Databases 52 min read

Mastering MySQL: Keys, Indexes, Transactions, Storage Engines, and Optimization Explained

This comprehensive guide covers MySQL fundamentals—including primary, foreign, candidate, and super keys—auto‑increment primary keys, triggers, stored procedures, views, cursor usage, index types and design, transaction properties and isolation levels, storage engine differences, query execution order, EXPLAIN analysis, lock mechanisms, replication strategies, high‑concurrency solutions, and crash‑recovery via REDO and UNDO logs, providing practical examples and code snippets for each concept.

ITPUB

Aug 31, 2020

Mastering MySQL: Keys, Indexes, Transactions, Storage Engines, and Optimization Explained

Basic Concepts

Primary, Foreign, Super, and Candidate Keys

Super key: Any attribute set that uniquely identifies a tuple in a relation; includes candidate and primary keys.

Candidate key: Minimal super key without redundant attributes.

Primary key: A column or column combination that uniquely and completely identifies each row; cannot be NULL.

Foreign key: A column that references the primary key of another table.

Why Use Auto‑Increment Columns as Primary Keys

When a PRIMARY KEY is defined, InnoDB uses it as the clustered index. If no explicit primary key exists, InnoDB selects the first unique index without NULL values; otherwise it creates a hidden 6‑byte ROWID.

Data rows are stored in the leaf nodes of a B+Tree ordered by the primary key. Inserting a new row with an auto‑increment key appends it to the end of the current index page, minimizing page splits and fragmentation. Non‑auto‑increment keys cause random inserts, leading to page splits, data movement, and the need for OPTIMIZE TABLE to rebuild pages.

Triggers

Triggers are special stored procedures executed automatically by events. They enforce constraints, maintain data integrity, track operations, and can cascade actions across tables.

Stored Procedures

A stored procedure is a pre‑compiled set of SQL statements that can be invoked multiple times, improving modularity and performance.

Calling methods:

Use a command object to execute the procedure.

Invoke from external programs such as Java.

Procedure Advantages and Disadvantages

Advantages:

Pre‑compiled for high execution efficiency.

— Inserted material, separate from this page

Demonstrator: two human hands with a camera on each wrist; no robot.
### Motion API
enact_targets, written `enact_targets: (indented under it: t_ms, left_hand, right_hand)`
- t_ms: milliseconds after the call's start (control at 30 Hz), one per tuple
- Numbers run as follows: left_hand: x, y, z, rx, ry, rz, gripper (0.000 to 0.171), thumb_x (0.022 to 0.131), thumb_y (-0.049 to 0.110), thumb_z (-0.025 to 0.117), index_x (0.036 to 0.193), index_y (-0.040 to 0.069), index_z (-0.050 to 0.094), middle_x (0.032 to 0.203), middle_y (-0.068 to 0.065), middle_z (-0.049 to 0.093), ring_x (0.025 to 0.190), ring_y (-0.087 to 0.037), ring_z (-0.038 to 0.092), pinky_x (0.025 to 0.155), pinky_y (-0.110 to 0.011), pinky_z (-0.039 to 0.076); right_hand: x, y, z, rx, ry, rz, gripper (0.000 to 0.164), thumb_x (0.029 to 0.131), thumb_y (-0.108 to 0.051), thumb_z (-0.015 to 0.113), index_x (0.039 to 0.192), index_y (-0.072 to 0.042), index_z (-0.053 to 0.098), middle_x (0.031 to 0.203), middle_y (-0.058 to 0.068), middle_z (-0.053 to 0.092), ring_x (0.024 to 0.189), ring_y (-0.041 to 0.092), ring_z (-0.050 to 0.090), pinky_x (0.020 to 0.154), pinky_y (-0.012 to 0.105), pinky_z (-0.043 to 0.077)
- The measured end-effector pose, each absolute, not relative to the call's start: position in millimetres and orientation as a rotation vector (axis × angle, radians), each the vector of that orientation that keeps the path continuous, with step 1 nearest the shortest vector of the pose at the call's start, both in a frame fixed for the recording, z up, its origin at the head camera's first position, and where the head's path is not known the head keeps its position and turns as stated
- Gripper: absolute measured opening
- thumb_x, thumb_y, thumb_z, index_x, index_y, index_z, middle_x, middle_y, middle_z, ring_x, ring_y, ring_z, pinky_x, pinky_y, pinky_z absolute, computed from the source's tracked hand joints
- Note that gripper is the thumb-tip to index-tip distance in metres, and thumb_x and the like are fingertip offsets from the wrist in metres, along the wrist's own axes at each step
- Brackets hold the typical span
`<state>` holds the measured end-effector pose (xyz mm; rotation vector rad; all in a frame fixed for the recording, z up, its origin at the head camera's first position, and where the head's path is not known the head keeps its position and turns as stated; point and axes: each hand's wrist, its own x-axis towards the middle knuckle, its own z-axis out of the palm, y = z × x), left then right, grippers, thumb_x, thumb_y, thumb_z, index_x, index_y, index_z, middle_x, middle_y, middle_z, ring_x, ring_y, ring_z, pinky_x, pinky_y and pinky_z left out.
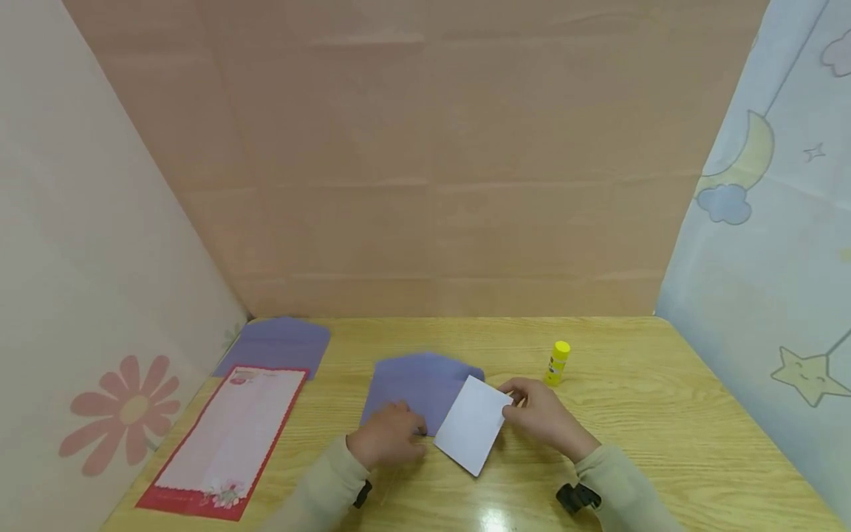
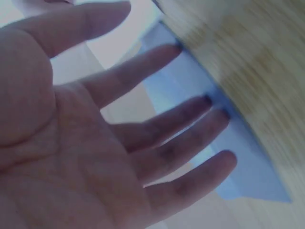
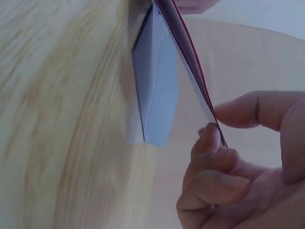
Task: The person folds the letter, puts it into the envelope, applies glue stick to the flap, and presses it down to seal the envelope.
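My right hand [image 1: 545, 417] pinches a folded sheet of paper [image 1: 473, 425] by its right edge, between thumb and fingers. White faces up in the head view; edge-on in the right wrist view, the folded paper [image 3: 193, 67] shows layers with dark red borders. It is held tilted, overlapping the right part of a purple envelope [image 1: 419, 384] whose flap points away from me. Over the envelope's near left part lies my left hand [image 1: 388, 436]. In the left wrist view its fingers are extended and apart, with fingertips at the envelope's [image 2: 252, 162] edge.
A yellow glue stick [image 1: 558, 363] stands upright beyond my right hand. To the left lies a red-bordered letter sheet [image 1: 226, 443] with flower prints, its far end overlapping another purple envelope [image 1: 286, 343]. Wall sheets [image 1: 425, 162] surround the wooden table [image 1: 665, 436] at the back and sides.
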<state>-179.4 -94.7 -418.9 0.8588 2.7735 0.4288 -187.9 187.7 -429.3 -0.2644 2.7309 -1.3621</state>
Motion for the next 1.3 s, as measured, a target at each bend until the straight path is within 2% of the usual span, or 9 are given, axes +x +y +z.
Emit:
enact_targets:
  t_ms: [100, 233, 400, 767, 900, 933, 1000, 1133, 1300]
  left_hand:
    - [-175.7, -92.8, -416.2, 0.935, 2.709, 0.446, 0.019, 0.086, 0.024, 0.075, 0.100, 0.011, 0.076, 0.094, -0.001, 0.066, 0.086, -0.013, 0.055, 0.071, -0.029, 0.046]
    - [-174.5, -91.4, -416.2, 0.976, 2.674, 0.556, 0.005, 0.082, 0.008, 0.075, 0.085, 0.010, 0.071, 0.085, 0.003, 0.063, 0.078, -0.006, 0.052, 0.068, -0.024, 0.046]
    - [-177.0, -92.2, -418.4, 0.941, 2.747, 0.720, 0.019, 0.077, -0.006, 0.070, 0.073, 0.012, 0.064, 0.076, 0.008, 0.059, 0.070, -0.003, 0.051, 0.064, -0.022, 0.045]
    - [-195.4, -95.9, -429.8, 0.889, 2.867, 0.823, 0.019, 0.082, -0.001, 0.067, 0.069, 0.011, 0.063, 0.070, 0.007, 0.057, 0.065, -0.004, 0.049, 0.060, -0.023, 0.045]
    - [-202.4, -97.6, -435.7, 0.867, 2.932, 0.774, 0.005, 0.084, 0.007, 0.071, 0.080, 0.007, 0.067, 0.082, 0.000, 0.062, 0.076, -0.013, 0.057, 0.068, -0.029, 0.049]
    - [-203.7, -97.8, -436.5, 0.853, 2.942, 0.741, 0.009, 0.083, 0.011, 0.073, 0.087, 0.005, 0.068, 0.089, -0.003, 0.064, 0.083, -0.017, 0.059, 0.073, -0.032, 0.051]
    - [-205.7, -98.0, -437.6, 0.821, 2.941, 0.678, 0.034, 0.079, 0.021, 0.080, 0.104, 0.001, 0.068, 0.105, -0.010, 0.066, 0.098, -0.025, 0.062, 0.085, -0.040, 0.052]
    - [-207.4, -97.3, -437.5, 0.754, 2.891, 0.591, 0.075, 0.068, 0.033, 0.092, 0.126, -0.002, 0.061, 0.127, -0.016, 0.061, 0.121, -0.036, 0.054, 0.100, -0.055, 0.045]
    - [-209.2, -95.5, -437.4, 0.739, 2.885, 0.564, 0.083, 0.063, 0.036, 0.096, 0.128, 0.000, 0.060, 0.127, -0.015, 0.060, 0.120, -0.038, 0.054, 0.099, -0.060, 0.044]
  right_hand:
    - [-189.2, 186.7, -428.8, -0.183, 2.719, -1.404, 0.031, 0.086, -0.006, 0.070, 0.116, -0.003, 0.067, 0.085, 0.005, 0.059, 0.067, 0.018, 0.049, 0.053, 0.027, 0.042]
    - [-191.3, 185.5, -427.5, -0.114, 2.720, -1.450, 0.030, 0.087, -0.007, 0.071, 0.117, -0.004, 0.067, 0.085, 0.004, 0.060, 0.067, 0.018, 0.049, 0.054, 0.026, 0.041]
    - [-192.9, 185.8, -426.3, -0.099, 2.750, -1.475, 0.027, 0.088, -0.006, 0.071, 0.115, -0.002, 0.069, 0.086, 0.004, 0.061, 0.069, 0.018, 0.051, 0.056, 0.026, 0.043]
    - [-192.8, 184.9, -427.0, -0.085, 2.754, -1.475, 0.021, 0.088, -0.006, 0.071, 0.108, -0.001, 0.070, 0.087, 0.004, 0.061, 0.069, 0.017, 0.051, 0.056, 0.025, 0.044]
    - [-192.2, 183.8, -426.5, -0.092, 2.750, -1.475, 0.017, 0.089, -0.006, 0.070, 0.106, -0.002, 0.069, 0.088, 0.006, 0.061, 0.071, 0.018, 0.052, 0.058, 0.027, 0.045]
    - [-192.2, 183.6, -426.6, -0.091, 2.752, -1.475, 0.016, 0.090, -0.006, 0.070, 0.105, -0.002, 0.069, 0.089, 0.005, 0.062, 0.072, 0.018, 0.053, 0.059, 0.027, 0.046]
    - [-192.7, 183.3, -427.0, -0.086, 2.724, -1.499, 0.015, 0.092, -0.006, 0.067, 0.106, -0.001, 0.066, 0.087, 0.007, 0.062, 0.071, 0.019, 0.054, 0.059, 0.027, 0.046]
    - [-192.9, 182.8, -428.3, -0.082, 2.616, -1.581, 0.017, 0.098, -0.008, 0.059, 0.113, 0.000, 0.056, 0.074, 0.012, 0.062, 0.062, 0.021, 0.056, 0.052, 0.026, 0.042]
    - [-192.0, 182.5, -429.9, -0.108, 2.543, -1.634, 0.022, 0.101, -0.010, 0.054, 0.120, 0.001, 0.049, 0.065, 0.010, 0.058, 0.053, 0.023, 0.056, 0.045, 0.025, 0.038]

Reduces network traffic by executing on the server.

Provides security through permission control.

Reusable, reducing development effort.

Disadvantages:

Poor portability across different DBMS.

Views and Cursors

View: A virtual table that presents data from one or more base tables; updates to a view affect the underlying tables.

Cursor: Allows row‑by‑row processing of a result set, useful when set‑based operations are insufficient.

Indexes

What Is an Index?

An index is a sorted data structure, typically a B‑Tree or B+Tree, that speeds up data retrieval by providing a fast lookup path.

Benefits and Drawbacks

Benefits: Faster queries, unique constraints, quicker joins, efficient grouping and sorting, and optimizer assistance.

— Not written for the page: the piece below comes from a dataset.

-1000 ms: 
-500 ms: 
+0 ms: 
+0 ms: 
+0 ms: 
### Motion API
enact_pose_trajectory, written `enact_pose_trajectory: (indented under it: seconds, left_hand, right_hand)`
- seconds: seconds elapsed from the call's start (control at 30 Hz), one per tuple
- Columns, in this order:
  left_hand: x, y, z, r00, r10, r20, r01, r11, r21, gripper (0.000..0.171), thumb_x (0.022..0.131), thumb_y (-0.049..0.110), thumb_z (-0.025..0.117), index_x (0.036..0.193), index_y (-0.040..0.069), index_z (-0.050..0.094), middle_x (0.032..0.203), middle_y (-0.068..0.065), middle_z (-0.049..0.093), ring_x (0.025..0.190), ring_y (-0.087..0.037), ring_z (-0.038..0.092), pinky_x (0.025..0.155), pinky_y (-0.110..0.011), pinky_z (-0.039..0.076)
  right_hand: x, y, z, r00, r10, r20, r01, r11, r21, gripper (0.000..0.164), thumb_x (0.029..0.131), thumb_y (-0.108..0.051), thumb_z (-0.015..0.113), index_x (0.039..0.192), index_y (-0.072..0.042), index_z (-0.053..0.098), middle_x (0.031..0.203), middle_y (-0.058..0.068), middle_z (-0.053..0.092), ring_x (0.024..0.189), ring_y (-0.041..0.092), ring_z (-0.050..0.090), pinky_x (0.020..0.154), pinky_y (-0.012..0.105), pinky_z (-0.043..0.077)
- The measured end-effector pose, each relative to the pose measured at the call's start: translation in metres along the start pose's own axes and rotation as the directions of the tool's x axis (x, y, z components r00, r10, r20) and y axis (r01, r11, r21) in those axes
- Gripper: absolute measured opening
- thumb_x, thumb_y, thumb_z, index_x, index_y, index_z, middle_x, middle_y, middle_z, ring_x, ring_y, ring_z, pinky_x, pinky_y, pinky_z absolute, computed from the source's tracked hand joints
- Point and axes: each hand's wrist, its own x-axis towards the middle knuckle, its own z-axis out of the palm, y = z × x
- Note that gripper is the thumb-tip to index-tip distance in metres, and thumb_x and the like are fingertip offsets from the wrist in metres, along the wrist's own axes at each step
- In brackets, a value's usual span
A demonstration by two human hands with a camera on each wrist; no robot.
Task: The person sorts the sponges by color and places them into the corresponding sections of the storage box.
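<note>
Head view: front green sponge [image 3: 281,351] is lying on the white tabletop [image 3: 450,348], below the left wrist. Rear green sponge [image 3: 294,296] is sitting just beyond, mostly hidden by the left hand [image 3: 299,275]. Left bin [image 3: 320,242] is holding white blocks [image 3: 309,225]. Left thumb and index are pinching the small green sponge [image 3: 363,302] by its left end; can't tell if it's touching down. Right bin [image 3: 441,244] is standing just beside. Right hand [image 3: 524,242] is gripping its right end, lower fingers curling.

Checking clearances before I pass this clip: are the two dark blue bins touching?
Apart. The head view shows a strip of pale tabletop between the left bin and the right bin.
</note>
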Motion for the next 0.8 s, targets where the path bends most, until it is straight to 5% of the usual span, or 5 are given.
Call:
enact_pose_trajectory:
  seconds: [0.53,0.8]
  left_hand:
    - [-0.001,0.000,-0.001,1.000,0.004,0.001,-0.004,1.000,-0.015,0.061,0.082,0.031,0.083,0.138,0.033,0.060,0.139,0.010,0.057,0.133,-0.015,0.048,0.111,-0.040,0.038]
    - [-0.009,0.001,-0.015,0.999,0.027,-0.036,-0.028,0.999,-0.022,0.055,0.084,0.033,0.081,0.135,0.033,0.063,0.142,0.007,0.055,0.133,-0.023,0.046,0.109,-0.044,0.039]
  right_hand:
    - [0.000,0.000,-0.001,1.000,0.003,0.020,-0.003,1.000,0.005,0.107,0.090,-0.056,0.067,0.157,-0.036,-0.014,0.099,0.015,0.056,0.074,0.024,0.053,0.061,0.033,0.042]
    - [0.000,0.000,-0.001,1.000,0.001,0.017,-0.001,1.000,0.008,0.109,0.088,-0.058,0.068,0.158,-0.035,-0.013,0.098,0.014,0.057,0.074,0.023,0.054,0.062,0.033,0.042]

Drawbacks: Additional storage space, slower inserts/updates/deletes, and maintenance overhead.

When to Create Indexes

Columns frequently used in search conditions.

Primary key columns.

Foreign key columns used in joins.

Columns used in range queries, sorting, or GROUP BY.

Columns appearing often in WHERE clauses.

Do not index: Rarely used columns, low‑cardinality columns (e.g., gender), TEXT/IMAGE/BIT columns, or when write performance outweighs read performance.

Index Types

B‑Tree vs. B+Tree: B+Tree stores all keys in leaf nodes and links leaves for sequential access, making range scans more efficient.

Clustered vs. Non‑Clustered Indexes: Clustered indexes store rows in primary key order; non‑clustered indexes store pointers to rows.

Hash vs. B+Tree (InnoDB): Hash indexes provide O(1) equality lookups but cannot support range queries, ordering, or prefix scans. B+Tree indexes support all these operations and are generally preferred.

Transactions

Definition and ACID Properties

A transaction groups multiple operations into a single unit that can be committed or rolled back, ensuring Atomicity, Consistency, Isolation, and Durability.

Isolation Levels and Concurrency Issues

Read Uncommitted: Allows dirty reads.

Read Committed: Prevents dirty reads but allows non‑repeatable reads.

Repeatable Read (MySQL default): Prevents non‑repeatable reads; may still have phantom reads.

Serializable: Highest isolation, eliminates all concurrency anomalies.

Common concurrency problems include dirty reads, non‑repeatable reads, and phantom reads.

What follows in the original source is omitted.